Dendritic Cell Vaccine for Patients With Brain Tumors

This study is currently recruiting participants.
Verified August 2013 by Jonsson Comprehensive Cancer Center
Sponsor:
Information provided by (Responsible Party):
Jonsson Comprehensive Cancer Center
ClinicalTrials.gov Identifier:
NCT01204684
First received: September 16, 2010
Last updated: August 22, 2013
Last verified: August 2013
  Purpose

The main purpose of this study is to evaluate the most effective immunotherapy vaccine components in patients with malignant glioma. Teh investigators previous phase I study (IRB #03-04-053) already confirmed that this vaccine procedure is safe in patients with malignant brain tumors, and with an indication of extended survival in several patients. However, the previous trial design did not allow us to test which formulation of the vaccine was the most effective. This phase II study will attempt to dissect out which components are most effective together. Dendritic cells (DC) (cells which "present" or "show" cell identifiers to the immune system) isolated from the subject's own blood will be treated with tumor-cell lysate isolated from tumor tissue taken from the same subject during surgery. This pulsing (combining) of antigen-presenting and tumor lysate will be done to try to stimulate the immune system to recognize and destroy the patient's intracranial brain tumor. These pulsed DCs will then be injected back into the patient intradermally as a vaccine. The investigators will also utilize adjuvant imiquimod or poly ICLC (interstitial Cajal-like cell) in some treatment cohorts. It is thought that the host immune system might be taught to "recognize" the malignant brain tumor cells as "foreign" to the body by effectively presenting unique tumor antigens to the host immune cells (T-cells) in vivo.

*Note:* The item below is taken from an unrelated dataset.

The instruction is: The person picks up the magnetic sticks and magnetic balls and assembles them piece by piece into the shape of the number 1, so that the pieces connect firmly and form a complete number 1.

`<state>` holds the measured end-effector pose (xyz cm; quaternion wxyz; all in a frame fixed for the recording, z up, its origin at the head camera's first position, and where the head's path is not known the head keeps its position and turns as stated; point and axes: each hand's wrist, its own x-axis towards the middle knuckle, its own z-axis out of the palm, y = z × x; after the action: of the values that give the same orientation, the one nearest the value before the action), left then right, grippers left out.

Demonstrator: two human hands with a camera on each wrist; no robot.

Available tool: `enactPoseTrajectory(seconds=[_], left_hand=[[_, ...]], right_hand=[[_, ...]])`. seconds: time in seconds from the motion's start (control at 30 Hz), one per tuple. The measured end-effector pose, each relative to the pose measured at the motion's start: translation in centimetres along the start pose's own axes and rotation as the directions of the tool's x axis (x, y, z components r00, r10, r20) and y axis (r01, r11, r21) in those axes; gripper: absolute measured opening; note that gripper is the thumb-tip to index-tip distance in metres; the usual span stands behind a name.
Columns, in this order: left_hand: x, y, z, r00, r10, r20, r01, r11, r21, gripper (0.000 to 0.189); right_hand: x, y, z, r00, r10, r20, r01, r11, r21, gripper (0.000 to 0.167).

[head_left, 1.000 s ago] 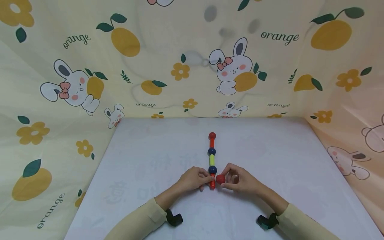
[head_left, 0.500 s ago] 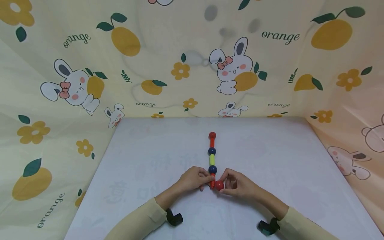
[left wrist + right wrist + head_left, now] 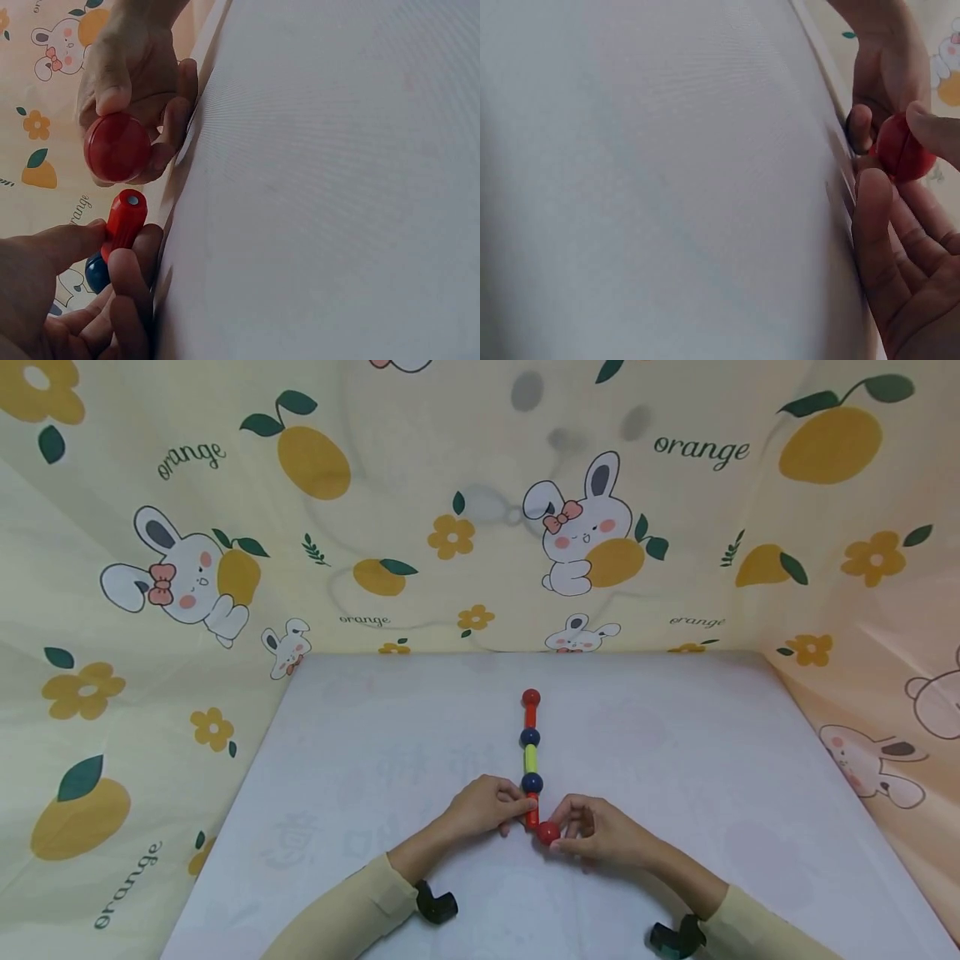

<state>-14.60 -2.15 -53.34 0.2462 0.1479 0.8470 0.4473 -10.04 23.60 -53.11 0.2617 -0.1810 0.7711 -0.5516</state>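
Note:
A straight chain of balls and rods lies on the white table, pointing away from me. From the far end come a red ball (image 3: 531,697), a red rod (image 3: 530,717), a blue ball (image 3: 529,737), a yellow-green rod (image 3: 531,758) and another blue ball (image 3: 532,782). The nearest piece is a second red rod (image 3: 126,221), which my left hand (image 3: 483,806) pinches between thumb and fingers. Its free end shows a pale round spot in the left wrist view. My right hand (image 3: 607,833) pinches a loose red ball (image 3: 118,148), slightly apart from that end.
The white table (image 3: 360,727) extends around both hands. Behind it and at both sides hangs a cream cloth (image 3: 495,460) printed with rabbits and oranges. A black wrist device (image 3: 437,903) sits at the left cuff, another black device (image 3: 677,937) at the right.
My right hand has brought the red ball nearer to me, from beside the near red rod to just past its free end. The left hand and the chain stay in place.

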Motion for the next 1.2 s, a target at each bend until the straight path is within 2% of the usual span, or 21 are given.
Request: enactPoseTrajectory(seconds=[0.1,0.3,0.73,0.87,1.03,1.2], left_hand=[[0.0,0.1,0.0,1.0,-0.007,-0.004,0.007,1.0,0.007,0.027],[0.0,0.1,0.1,1.0,-0.015,-0.007,0.015,1.0,0.009,0.025],[-0.1,0.3,0.0,1.0,-0.025,-0.008,0.025,1.0,-0.003,0.026],[-0.1,0.3,0.1,1.0,-0.022,-0.008,0.022,1.0,-0.006,0.025],[-0.1,0.3,0.1,1.0,-0.015,-0.008,0.015,1.0,-0.003,0.026],[-0.1,0.2,0.0,1.0,-0.01,-0.011,0.01,1.0,0.0,0.027]], right_hand=[[-0.2,-0.2,0.2,1.0,0.024,-0.009,-0.024,1.0,-0.01,0.028],[-0.2,-0.1,0.8,0.999,-0.006,-0.05,0.001,0.995,-0.105,0.026],[0.1,-0.3,1.9,0.993,-0.009,-0.117,-0.015,0.979,-0.204,0.03],[0.2,-0.6,2.3,0.989,0.006,-0.147,-0.042,0.969,-0.245,0.03],[0.3,-0.9,2.6,0.983,0.026,-0.182,-0.074,0.962,-0.264,0.03],[0.5,-0.9,2.8,0.981,0.015,-0.191,-0.067,0.96,-0.271,0.029]])
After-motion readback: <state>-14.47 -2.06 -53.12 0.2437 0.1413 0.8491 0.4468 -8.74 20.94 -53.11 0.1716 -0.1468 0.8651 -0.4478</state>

Condition Intervention Phase
Glioma
Anaplastic Astrocytoma
Anaplastic Astro-oligodendroglioma
Glioblastoma
Biological: autologous tumor lysate-pulsed DC vaccination
Biological: Tumor lysate-pulsed DC vaccination+0.2% resiquimod
Biological: Tumor-lysate pulsed DC vaccination +adjuvant polyICLC
Phase 2

Study Type: Interventional
Study Design: Allocation: Randomized
Endpoint Classification: Safety/Efficacy Study
Intervention Model: Parallel Assignment
Masking: Open Label
Primary Purpose: Treatment
Official Title: A Phase II Clinical Trial Evaluating Autologous Dendritic Cells Pulsed With Tumor Lysate Antigen +/- Toll-like Receptor Agonists for the Treatment of Malignant Glioma

Resource links provided by NLM:


Further study details as provided by Jonsson Comprehensive Cancer Center:

Primary Outcome Measures:
  • Most effective combination of DC vaccine components [ Time Frame: 6 weeks ] [ Designated as safety issue: Yes ]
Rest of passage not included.